The most obvious answer is that St Patrick is not to blame. He has nothing to do with this. This is far from the Gospel of Jesus that he brought. Something has happened to this Saints’ day that allows this to go off in his name. That is something to be considered. How did St Patrick’s Day, about a missionary who’d been a slave returning to those who captured him to share the good news of Christ, become St. Paddy’s Day about green beer and as much of that green beer as can be consumed? The liturgy on the street that I heard this morning was, “What is the queue like at that Off License?” The images on social media, the advertising campaigns for entertainment, the boxes of alcohol in student's arms today is as far from St. Patrick’s original spirit as we could ever have dreaded to be.
I have listened to interviews on television and some are blaming the University authorities. Others are saying politicians need to do something. I have no doubt that everybody needs to make contribution but it needs to be clearly understood that this is now a deeply engrained problem, almost a rite of passage. This is what a section of our youth do on March 17th. Some cannot wait for next year already. Some sixteen year olds can’t wait for their turn.
The truth is that the events in the Holy Lands is part of a wider social problem. These students who many believe should be declared criminals, and with good justification, are also the victims of a society where alcohol has become much too important to our leisure and social activities. In middle class schools in the leafier areas of South Belfast parents’ nights are built around bars and drink. Perhaps to paraphrase Jesus, a society that lives by drink will die by that drink.
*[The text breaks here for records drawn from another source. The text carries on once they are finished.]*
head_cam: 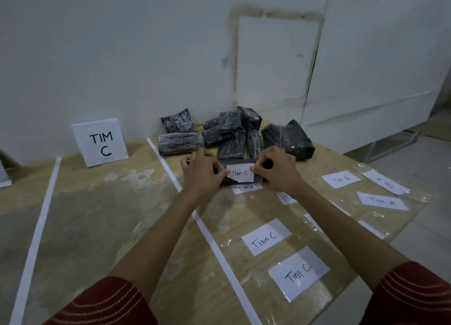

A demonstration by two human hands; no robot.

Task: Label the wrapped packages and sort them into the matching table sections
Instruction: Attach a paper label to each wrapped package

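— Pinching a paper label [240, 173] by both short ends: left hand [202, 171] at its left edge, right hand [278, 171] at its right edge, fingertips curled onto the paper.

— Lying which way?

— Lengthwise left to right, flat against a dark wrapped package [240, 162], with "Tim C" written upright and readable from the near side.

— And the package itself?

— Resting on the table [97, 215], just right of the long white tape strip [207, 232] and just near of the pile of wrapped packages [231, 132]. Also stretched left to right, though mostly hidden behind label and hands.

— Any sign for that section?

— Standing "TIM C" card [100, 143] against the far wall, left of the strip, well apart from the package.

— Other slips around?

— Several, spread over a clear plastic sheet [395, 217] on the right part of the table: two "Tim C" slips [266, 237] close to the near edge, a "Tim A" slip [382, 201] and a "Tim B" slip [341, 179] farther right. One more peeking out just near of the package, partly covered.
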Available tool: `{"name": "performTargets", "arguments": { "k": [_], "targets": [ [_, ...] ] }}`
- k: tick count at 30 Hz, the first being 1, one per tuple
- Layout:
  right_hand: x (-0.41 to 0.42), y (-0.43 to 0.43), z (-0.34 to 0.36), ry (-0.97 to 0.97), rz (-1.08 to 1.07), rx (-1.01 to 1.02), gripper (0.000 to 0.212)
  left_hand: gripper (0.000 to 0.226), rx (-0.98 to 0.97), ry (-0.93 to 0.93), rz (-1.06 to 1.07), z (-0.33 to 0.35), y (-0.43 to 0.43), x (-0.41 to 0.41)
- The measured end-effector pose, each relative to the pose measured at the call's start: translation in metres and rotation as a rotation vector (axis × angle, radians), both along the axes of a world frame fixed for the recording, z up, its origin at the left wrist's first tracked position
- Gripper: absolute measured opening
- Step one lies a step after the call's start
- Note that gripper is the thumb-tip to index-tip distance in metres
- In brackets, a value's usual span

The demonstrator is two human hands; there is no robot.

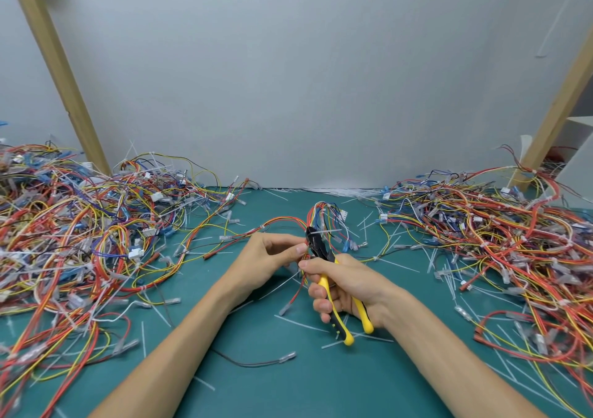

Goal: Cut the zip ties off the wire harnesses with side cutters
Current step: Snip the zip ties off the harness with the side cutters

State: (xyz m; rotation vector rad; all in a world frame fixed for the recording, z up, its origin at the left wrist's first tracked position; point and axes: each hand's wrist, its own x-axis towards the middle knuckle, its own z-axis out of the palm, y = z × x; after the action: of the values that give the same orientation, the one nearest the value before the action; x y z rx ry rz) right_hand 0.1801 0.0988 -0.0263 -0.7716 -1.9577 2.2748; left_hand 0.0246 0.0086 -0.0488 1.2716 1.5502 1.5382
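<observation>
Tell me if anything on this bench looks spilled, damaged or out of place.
Cut zip-tie offcuts lie strewn over the green mat, expected for this job. Odder: a long white strip hangs slanted on the back wall, upper right.

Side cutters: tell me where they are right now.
In the head view, centre, the side cutters sit in the right hand, their black head at the wire harness pinched by the left hand.

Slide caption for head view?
Side cutters in the right hand sit at a zip tie on the harness the left hand holds.

Even soft light, faint shadows, edges warped
</observation>
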Motion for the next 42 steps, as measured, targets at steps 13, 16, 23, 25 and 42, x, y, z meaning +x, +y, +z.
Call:
{"name": "performTargets", "arguments": {
  "k": [13, 16, 23, 25, 42],
  "targets": [
    [0.001, 0.003, -0.001, 0.026, 0.038, -0.027, 0.031, 0.018, -0.003, -0.01, 0.017, -0.002, 0.001, -0.003],
    [0.002, 0.006, -0.002, 0.032, 0.048, -0.06, 0.029, 0.013, 0.006, 0.022, 0.001, -0.003, 0.001, -0.004],
    [0.005, 0.013, -0.004, 0.025, 0.118, -0.153, 0.028, 0.015, 0.038, 0.035, -0.039, -0.005, 0.004, -0.004],
    [0.004, 0.013, -0.005, 0.033, 0.116, -0.152, 0.027, 0.015, 0.044, 0.039, -0.035, -0.006, 0.004, -0.005],
    [0.002, 0.007, -0.001, -0.021, 0.054, -0.063, 0.035, 0.016, 0.048, -0.007, -0.03, -0.006, 0.003, -0.004]
  ]
}}
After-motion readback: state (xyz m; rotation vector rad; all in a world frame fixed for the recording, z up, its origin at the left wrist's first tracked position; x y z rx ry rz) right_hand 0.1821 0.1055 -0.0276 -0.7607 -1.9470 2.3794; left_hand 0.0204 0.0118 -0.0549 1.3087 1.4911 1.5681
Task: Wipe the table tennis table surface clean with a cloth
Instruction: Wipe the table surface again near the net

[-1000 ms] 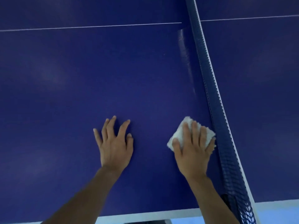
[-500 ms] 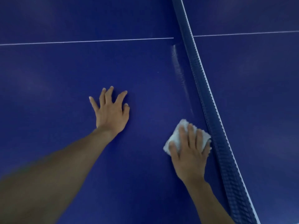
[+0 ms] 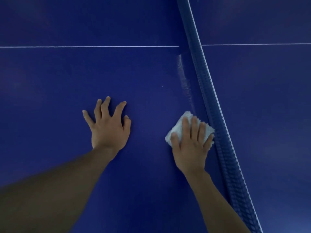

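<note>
You have two hands in view, and both lie on the one dark blue table tennis table [image 3: 50, 81]. Your left hand [image 3: 109, 130] holds nothing: the palm is down on the bare surface, the fingers are spread wide and a little bent, and the tips touch the table. Your right hand [image 3: 190, 148] is also flat. Its fingers are almost straight and close together, and they press on the one small white crumpled cloth [image 3: 178, 128], not curled around it.

The cloth lies on the left half of the table, under your right fingers. Its right edge is just beside the foot of the net, and it is well apart from your left hand. It looks soft and fluffy, with a rough four-cornered shape. One corner points away from you, along the net. The hand covers much of it, so I cannot tell its long axis.

One dark blue net [image 3: 217, 128] with a white top band runs away from you, at the right of the cloth. One pale streak [image 3: 184, 81] lies on the surface beyond the cloth, along the net. Farthest, one thin white line [image 3: 84, 46] crosses the table from left to right.
</note>
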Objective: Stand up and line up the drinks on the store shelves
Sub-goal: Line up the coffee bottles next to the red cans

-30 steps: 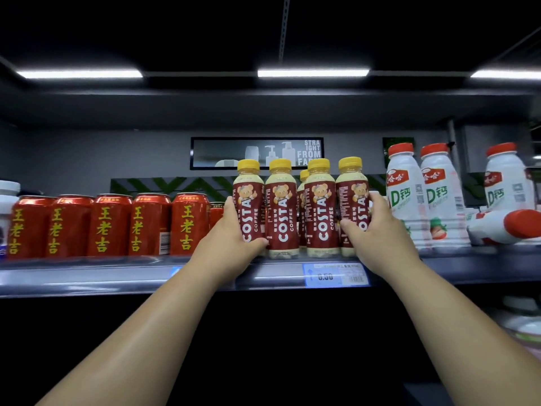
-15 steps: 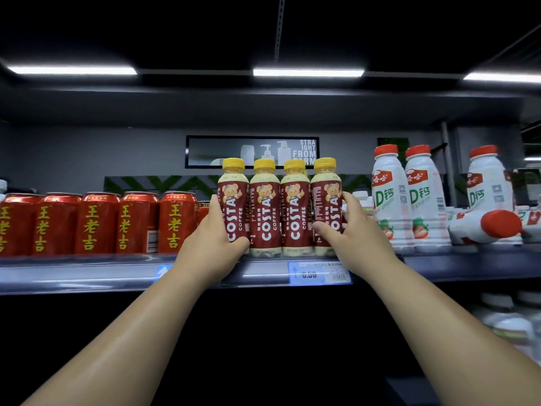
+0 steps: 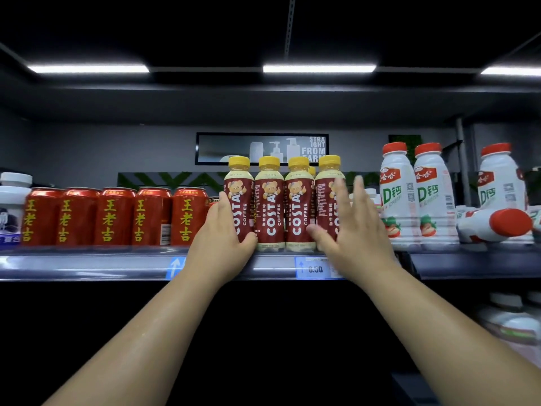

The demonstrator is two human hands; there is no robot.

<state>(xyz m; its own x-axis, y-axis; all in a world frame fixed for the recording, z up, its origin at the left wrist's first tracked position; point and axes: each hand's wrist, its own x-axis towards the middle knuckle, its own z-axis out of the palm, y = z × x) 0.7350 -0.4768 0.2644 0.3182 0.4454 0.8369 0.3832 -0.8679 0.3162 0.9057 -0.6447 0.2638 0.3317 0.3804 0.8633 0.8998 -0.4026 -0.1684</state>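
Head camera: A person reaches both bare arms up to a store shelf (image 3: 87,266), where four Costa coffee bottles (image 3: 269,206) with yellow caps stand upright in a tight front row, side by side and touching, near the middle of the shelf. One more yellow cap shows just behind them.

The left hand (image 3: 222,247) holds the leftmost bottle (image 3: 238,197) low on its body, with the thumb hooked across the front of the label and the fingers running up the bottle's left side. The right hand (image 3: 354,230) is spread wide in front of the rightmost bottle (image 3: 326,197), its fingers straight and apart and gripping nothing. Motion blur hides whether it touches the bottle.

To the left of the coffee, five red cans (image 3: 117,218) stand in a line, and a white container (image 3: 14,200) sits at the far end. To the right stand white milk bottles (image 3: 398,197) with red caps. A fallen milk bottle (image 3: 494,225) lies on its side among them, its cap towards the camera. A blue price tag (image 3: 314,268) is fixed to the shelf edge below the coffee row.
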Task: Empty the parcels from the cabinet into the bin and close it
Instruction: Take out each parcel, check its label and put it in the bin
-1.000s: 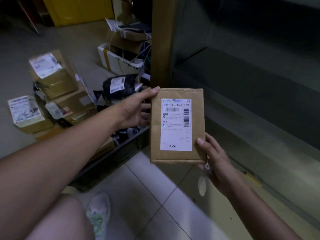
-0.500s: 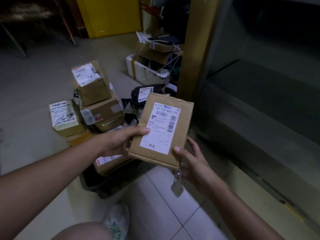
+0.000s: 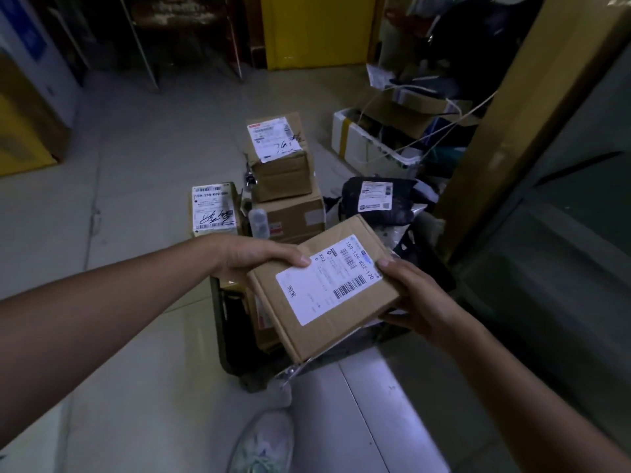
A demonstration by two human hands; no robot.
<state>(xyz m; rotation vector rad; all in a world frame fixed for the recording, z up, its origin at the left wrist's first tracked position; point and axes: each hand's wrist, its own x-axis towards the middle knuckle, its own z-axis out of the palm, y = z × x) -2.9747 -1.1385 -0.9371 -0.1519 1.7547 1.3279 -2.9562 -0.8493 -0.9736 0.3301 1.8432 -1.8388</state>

Of course that alcohol abuse funds business. If we put the residents in the Holy Lands, who are locked in by fear, to the top of our priority list would we not close all the Off Licenses in the near vicinity? Why don’t we? Money? Or why don’t we do what Americans do to stop such student crisis, put the drinking age up to 21. In a few weeks I will be on University campuses in Ohio, Indiana and Michigan and the student years are all the better for not being able to drink. Why not? Or do we not want to take this that seriously?
This is going to take a changing of a current culture. It will take imagination. It will take big efforts. This year we did our wee bit to try and show an alternative. It will take time and patience to turn it around but it also needs big brave and radical decisions.
I also believe that the Church needs to play its part. We need to use the day to steal St. Patrick back from St. Paddy. Perhaps Protestant Churches have in recent decades given up their St. Patrick heritage. Well, it is time to claim it back. It is time to confess our complicity in St Paddy’s rise to drunken power and make our shared Saints day a time for spiritual celebration and the pumping of positive values of love for neighbour back into our community. It is a real opportunity to reconcile with our Catholic brothers and sisters to be make the kind of impact that the first Christian in Ireland made. Let’s get our heads and souls together.